Did we configure anything wrong there? Or is the "dead rtpengine detection" just broken?
Our configuration:
loadmodule "rtpengine.so" modparam("rtpengine", "rtpengine_disable_tout", 120) modparam("rtpengine", "setid_avp", "$avp(rtpsetid)") modparam("rtpengine", "rtpengine_sock", "0 == udp:1.2.3.4:9001=2 udp:1.2.3.5:9001=2 udp:1.2.3.6:9001=2") modparam("rtpengine", "rtpengine_sock", "1 == udp:2.3.4.5:9001=2")
Any help appreciated.
Regards, Sebastian
On Mon, Aug 06, 2018 at 12:58:00PM +0200, Sebastian Damm wrote:
we run multiple rtpengine servers to share the load. Whenever we need to take an rtpengine server offline, we used to just block the control port via iptables, then no new calls ended up on this instance of rtpengine. This worked pretty well in Kamailio 4.4.5.

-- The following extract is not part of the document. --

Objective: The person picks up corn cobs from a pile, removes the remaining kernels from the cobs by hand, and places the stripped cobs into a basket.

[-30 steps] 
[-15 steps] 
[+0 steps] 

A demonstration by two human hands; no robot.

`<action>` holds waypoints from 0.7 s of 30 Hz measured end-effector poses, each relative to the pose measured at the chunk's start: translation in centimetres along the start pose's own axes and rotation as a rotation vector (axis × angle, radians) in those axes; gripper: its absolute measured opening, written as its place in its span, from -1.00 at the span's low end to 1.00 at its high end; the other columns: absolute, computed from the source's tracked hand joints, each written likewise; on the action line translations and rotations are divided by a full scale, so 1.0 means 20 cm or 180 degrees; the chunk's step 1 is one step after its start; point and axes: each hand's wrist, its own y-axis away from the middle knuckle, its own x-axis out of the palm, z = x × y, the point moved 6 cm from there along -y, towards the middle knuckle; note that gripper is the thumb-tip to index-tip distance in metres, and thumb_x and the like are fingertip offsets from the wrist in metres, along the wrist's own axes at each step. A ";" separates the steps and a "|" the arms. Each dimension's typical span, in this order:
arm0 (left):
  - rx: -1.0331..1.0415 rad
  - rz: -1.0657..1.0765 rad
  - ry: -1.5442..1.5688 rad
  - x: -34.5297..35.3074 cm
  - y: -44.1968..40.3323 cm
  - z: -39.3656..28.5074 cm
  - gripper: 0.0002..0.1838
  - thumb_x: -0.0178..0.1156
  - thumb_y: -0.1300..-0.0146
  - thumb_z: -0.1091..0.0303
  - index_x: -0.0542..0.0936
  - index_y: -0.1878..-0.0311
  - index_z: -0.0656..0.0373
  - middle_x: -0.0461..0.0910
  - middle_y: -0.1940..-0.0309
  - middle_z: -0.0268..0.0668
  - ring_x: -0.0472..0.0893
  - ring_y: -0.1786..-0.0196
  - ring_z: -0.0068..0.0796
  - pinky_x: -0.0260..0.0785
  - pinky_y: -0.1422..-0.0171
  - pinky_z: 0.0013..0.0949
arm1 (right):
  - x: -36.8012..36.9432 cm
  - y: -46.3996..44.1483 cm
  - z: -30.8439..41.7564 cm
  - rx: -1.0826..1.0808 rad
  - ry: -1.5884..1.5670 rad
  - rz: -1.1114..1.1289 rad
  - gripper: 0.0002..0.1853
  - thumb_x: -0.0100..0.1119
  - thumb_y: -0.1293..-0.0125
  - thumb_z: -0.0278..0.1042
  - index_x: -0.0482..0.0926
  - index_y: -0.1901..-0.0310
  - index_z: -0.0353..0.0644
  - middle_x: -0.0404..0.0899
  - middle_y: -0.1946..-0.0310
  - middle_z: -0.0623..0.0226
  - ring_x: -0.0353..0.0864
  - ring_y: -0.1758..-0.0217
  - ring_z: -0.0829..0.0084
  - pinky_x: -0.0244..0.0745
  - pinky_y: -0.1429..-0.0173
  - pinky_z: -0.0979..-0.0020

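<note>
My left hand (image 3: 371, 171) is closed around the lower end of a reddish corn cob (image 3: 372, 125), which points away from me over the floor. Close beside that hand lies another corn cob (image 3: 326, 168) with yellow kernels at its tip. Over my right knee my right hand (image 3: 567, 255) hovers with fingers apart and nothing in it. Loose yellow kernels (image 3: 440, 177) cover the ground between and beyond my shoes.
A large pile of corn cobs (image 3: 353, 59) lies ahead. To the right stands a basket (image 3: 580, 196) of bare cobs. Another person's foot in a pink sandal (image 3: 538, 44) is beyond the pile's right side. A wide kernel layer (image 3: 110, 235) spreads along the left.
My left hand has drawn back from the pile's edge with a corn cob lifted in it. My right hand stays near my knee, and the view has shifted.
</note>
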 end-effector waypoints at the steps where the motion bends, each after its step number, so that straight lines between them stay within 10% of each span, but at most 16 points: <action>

No answer to you question (which sounds like a legit problem), but why not do it with: kamcmd rtpengine.enable udp:x.y.z.a:port 0/1 on the kamailio machines?
By simply blocking you might interrupt updates in SDP for running calls and prevent hangups from being sent.
Hi Daniel,
On Mon, Aug 6, 2018 at 2:17 PM Daniel Tryba d.tryba@pocos.nl wrote:
No answer to you question (which sounds like a legit problem), but why not do it with: kamcmd rtpengine.enable udp:x.y.z.a:port 0/1 on the kamailio machines?
Of course, that's probably the better way. But as far as I know, that command wasn't available before 5.0. So I guess our blocking of the control port was the way we did it before that.
But anyhow, if an rtpengine crashes, Kamailio shouldn't block.
Sebastian
On Mon, Aug 06, 2018 at 02:37:15PM +0200, Sebastian Damm wrote:
kamcmd rtpengine.enable udp:x.y.z.a:port 0/1 on the kamailio machines?
Of course, that's probably the better way. But as far as I know, that command wasn't available before 5.0. So I guess our blocking of the control port was the way we did it before that.
In the past (4.x) the command was: kamctl fifo nh_enable_rtpp udp:x.y.z.a:port 0/1
On Mon, Aug 06, 2018 at 02:37:15PM +0200, Sebastian Damm wrote:
Of course, that's probably the better way. But as far as I know, that command wasn't available before 5.0. So I guess our blocking of the control port was the way we did it before that.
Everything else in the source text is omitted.